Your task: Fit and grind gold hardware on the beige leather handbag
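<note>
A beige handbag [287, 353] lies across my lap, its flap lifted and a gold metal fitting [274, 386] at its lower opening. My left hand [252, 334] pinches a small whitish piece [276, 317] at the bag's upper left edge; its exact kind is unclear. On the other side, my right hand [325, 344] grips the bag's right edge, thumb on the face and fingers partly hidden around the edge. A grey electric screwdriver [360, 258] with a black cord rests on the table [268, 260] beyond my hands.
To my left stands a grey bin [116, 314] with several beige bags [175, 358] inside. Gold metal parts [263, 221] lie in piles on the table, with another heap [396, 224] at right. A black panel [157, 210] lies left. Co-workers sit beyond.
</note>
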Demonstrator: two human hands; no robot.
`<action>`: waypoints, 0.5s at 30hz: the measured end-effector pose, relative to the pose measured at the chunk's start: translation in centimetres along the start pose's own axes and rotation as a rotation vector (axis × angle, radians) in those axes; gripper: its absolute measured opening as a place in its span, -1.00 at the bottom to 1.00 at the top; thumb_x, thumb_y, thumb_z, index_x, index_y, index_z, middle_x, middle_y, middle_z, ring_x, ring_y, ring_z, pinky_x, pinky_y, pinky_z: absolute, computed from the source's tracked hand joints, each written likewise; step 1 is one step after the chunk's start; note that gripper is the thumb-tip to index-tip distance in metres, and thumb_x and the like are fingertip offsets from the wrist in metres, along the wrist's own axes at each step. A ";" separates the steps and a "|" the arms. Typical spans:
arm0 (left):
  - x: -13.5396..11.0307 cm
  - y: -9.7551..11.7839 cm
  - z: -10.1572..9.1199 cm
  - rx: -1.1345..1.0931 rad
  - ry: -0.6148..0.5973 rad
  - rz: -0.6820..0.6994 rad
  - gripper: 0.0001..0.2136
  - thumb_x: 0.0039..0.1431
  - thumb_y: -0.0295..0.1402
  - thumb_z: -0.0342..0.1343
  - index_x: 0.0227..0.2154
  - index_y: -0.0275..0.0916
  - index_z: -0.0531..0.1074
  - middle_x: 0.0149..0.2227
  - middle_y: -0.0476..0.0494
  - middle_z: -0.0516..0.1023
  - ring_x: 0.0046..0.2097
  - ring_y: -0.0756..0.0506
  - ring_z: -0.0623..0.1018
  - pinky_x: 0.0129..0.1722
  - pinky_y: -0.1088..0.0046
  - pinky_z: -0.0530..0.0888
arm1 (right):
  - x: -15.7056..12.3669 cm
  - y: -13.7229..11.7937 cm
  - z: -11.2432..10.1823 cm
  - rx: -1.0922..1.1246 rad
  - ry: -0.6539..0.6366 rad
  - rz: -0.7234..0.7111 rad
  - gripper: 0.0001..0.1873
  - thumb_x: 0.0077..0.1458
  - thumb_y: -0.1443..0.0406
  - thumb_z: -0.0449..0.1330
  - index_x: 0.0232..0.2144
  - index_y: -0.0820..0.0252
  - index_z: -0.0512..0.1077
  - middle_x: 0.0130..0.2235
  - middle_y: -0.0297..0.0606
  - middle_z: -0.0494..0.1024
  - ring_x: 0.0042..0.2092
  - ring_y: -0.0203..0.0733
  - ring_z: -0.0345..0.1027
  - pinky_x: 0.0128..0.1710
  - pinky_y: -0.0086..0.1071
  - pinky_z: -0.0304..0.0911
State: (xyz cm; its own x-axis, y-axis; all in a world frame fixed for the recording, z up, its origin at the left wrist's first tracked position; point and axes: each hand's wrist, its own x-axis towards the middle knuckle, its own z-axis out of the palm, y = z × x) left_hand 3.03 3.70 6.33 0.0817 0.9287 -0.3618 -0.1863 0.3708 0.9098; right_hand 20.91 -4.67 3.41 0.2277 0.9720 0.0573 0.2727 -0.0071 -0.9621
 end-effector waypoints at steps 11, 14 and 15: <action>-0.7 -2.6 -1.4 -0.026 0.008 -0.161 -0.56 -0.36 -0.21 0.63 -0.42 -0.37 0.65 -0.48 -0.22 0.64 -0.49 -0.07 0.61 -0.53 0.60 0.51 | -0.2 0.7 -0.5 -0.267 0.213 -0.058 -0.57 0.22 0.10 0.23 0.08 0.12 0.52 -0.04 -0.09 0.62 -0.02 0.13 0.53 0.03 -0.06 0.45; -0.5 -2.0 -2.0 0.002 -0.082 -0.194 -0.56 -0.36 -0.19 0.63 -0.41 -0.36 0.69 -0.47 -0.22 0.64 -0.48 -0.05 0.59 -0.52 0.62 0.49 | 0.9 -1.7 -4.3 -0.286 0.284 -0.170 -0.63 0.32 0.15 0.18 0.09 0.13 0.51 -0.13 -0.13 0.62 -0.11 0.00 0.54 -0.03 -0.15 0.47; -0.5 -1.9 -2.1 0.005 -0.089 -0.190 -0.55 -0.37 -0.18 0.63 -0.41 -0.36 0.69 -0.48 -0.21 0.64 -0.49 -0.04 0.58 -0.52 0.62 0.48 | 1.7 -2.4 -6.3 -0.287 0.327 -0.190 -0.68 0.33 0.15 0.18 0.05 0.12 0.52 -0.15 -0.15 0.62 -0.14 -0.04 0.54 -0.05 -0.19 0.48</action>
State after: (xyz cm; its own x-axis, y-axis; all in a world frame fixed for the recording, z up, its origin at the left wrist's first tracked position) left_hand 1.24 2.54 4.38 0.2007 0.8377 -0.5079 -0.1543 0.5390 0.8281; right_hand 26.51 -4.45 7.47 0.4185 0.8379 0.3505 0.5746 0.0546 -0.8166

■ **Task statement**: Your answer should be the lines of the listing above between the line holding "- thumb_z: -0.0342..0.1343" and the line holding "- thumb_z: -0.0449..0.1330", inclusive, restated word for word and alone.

■ **Task answer**:
  - thumb_z: -0.0342..0.1343
  - index_x: 0.0227..0.2154
  - index_y: -0.0275..0.0916
  - index_z: -0.0531..0.1074
  - middle_x: 0.0149..0.2227
  - middle_y: -0.0476..0.0494
  - middle_z: -0.0516..0.1023
  - ring_x: 0.0046..0.2097
  - ring_y: -0.0756..0.0506
  - ring_z: -0.0623..0.1018
  - pinky_x: 0.0129..0.1722
  - pinky_y: -0.1088..0.0046
  - pinky_z: -0.0530..0.0888
arm1 (right):
  - x: -15.7056..12.3669 cm
  - y: -13.7229..11.7937 cm
  - z: -11.2432..10.1823 cm
  - rx: -1.0922..1.1246 rad
  - ry: -0.6539..0.6366 rad
  - rz: -0.7234..0.7111 rad
  - gripper: 0.0001..0.1873
  - thumb_x: 0.0077..0.1458
  - thumb_y: -0.1443..0.0406
  - thumb_z: -0.0449..0.1330

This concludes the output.